後姿のピアニスト ♪ 新編集版 ♪
          ♪ 男 ♪

「ついに移動解禁ですね」
 6月19日の朝、誰よりも早く出社してきた男性社員の明るい声が響いた。
 それは、旅行再開への期待に溢れる声であり、予約ゼロが続く状況の中で一筋の光明を感じた喜びの声に違いなかった。
「やっと本業に戻れますね」
 何から手を付けようかとワクワクしたような目で男を見つめた。
 彼だけではなかった。
 続いてやってきた経理担当役員と40代の女性社員も明るい声で同じ言葉を口にした。
「う~ん、そう簡単には……」
 男は元の仕事に戻るべきかどうか悩んでいた。

 旅行業界は悲惨な状態に陥っていた。
 大手旅行代理店は軒並み大幅な減収減益になり、中小に至っては目も当てられない程の深刻な経営危機に直面していた。
 更に、今後の見通しがまったく読めない状況が続いていた。
 終息に向かっている日本と違って外国、特にアメリカと南米、ロシア、インドの感染者数が急増していた。

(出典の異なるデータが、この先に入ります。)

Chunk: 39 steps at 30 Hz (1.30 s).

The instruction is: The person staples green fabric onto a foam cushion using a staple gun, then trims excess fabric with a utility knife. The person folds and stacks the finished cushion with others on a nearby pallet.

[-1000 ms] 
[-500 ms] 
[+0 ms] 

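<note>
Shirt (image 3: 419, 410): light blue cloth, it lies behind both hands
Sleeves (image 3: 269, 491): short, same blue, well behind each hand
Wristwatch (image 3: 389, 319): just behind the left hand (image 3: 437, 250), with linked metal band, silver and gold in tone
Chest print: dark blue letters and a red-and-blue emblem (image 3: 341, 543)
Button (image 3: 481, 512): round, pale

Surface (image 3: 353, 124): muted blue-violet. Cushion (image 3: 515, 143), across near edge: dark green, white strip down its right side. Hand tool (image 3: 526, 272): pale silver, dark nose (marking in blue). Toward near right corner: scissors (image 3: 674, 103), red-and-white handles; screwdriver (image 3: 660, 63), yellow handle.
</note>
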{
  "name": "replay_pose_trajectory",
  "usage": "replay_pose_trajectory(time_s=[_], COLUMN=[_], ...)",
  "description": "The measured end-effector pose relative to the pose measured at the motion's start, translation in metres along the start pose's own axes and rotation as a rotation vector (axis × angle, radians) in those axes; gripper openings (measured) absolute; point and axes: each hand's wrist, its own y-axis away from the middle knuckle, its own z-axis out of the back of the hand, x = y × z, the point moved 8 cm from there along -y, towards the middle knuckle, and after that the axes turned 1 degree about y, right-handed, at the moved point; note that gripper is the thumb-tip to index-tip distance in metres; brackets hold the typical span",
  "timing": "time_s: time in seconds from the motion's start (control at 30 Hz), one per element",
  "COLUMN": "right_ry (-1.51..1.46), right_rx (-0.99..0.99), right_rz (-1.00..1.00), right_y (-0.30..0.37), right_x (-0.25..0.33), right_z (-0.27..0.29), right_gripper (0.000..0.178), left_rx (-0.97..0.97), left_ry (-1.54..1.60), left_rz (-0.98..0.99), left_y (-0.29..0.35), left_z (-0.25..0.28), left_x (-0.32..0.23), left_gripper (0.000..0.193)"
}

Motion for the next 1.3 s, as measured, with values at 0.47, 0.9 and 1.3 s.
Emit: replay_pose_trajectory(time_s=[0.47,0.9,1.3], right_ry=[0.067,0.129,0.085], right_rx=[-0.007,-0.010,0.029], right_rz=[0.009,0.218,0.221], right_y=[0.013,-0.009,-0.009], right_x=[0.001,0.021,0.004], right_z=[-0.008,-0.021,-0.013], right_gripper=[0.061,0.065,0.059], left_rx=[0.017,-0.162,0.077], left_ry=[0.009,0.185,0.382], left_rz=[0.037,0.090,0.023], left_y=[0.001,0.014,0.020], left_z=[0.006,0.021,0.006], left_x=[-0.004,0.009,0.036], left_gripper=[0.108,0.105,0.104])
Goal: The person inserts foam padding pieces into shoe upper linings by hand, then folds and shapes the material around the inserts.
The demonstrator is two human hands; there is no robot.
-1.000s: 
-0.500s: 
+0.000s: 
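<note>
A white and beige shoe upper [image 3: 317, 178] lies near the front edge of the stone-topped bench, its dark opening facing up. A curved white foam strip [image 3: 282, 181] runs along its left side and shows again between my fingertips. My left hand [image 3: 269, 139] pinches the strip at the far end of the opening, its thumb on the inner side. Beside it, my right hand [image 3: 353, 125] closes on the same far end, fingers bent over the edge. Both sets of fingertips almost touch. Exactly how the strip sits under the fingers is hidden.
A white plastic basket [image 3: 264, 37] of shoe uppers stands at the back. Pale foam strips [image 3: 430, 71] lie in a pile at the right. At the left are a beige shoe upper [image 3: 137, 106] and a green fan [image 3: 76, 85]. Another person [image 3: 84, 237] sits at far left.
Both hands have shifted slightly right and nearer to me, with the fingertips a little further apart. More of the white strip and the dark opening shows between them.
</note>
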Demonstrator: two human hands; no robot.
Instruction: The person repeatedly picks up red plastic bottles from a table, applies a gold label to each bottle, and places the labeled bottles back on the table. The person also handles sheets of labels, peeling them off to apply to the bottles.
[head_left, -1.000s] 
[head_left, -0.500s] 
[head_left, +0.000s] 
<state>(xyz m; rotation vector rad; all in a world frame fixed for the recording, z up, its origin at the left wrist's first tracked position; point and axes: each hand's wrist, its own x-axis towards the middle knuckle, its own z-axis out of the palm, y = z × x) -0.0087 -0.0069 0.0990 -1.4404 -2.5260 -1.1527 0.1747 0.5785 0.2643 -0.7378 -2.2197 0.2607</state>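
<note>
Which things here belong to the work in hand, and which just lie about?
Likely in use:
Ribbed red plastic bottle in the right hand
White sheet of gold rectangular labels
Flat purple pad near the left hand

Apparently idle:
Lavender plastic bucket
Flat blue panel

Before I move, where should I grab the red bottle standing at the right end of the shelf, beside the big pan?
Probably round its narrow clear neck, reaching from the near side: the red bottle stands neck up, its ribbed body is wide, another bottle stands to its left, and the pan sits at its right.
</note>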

 アメリカは200万人を超え、ブラジルは100万人を超えていた。
 ロシアは50万人を超え、インドもそれに肉薄していた。
 世界の感染者数は終息どころか増加しているのだ。
 そのせいで外国との往来はぱったりと止まり、インバウンドによる消費は無いに等しいまでに落ち込んでいた。
 それに、ワクチンと治療薬の目処がまだ立っていなかった。
 いくつかの候補の治験が進んでいるが、効くかどうかは結果が出るまでわからない。
 2週間ごとに変異を繰り返す新型コロナウイルスに対応するワクチンが開発できるのか、既存薬の転用ではなく根本的な新薬が開発できるのか、その答えは誰も持っていなかった。
 それに、ウイルスが夏場に弱いという定説も通用しないようだった。
 色々な要因があるにせよ、アメリカ南部のテキサス州やフロリダ州で感染者が増加しているのだ。
 テレビのニュースでは水着で海に遊ぶ人たちの映像の上に感染者数の推移表が重ねて表示されていたが、気温の上昇と感染者数が反比例するというデータはどこにも見出せなかった。
 それは、これから本格的な夏を迎える日本にとっても他人事であるはずがなかった。
「喜ぶのはまだ早い。それに、元に戻ることがいいことなのかどうか、ゼロベースで考え直した方がいいように思う」
 3人は戸惑うような表情を浮かべたが、男の中にもまだ最適解はなかった。